United States District Court, W.D. Washington, Seattle

June 10, 2019

ELMER VAUGHN H., Plaintiff,


          Michelle L. Peterson United States Magistrate Judge.


         Plaintiff seeks review of the denial of his application for Supplemental Security Income and Period of Disability and Disability Insurance Benefits. Plaintiff contends the administrative law judge (“ALJ”) erred by failing to perform a function-by-function assessment required by SSR 96-8p, failing to provide a substantial reason for rejecting multiple examinations, using a variation on the improper “sit and squirm” test, finding Plaintiff's activities of daily living disqualified him from being found disabled, failing to give legally proper reasons for rejecting evidence from two lay witnesses, and failing to properly establish at Step Five of the sequential evaluation process that jobs existed in significant numbers that were consistent with the Residual Functional Capacity (“RFC”). (Dkt. # 12 at 1-2.) As discussed below, the Court REVERSES the Commissioner's final decision and REMANDS the case for further administrative proceedings under 42 U.S.C. § 405(g).


         Plaintiff was born in 1982, has a GED, and has worked as a fisherman, steelworker, and millwright. AR at 274, 299. Plaintiff was last gainfully employed in 2011. Id. at 299.

         On July 3, 2014, Plaintiff applied for benefits, alleging disability as of March 1, 2011.[1]AR at 597. Plaintiff's applications were denied initially and on reconsideration, and Plaintiff requested a hearing. Id. at 350. After the ALJ conducted hearings on December 15, 2016, May 31, 2017, and on June 23, 2017, the ALJ issued a decision finding Plaintiff not disabled. Id. at 15-43.

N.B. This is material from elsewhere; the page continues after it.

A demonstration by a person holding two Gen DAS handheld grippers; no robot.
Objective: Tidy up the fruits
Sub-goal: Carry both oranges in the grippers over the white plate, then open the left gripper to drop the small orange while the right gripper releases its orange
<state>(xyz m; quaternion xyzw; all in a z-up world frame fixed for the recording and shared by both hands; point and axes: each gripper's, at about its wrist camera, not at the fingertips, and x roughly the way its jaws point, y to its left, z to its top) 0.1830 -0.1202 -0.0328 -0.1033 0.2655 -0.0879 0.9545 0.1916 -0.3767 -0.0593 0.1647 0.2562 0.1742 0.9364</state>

         Utilizing the five-step disability evaluation process, [2] the ALJ found:

Step one: Plaintiff engaged in substantial gainful activity as of July 3, 2014.[3]
Step two: Plaintiff has the following severe impairments: degenerative disc disease of the cervical and thoracic spine; bilateral carpal tunnel syndrome, status post right carpal tunnel release surgery; degenerative joint disease of the right knee, status post arthroscopy; anxiety disorder; depressive disorder; personality disorder; intermittent explosive disorder; cannabis use disorder; opioid dependence; and methamphetamine dependence.
Step three: These impairments do not meet or equal the requirements of a listed impairment.[4]
Residual Functional Capacity: Plaintiff can perform light work with the following exceptions: he can frequently stoop and climb ramps or stairs. He can occasionally kneel, couch, crawl, and climb ladders, ropes, or scaffolds. He can frequently handle and finger bilaterally. He can have occasional exposure to excess vibration and atmospherics (as defined in the DOT). He can never have exposure to hazardous machinery and unprotected heights. He can perform uncomplicated, routine tasks with a reasoning level no greater than 2. He can have seldom interaction with the public (defined as less than 1% of the workday or eight repetitions maximum). He can have occasional interaction with co-workers that does not require performing tandem tasks.
Step four: Plaintiff cannot perform past relevant work.
Step five: As there are jobs that exist in significant numbers in the national economy that plaintiff can perform, plaintiff is not disabled.

Id. at 21-42.

         As the Appeals Council denied Plaintiff's request for review, the ALJ's decision is the Commissioner's final decision. AR at 1-6. Plaintiff appealed the final decision of the Commissioner to this Court. (Dkt. # 4.)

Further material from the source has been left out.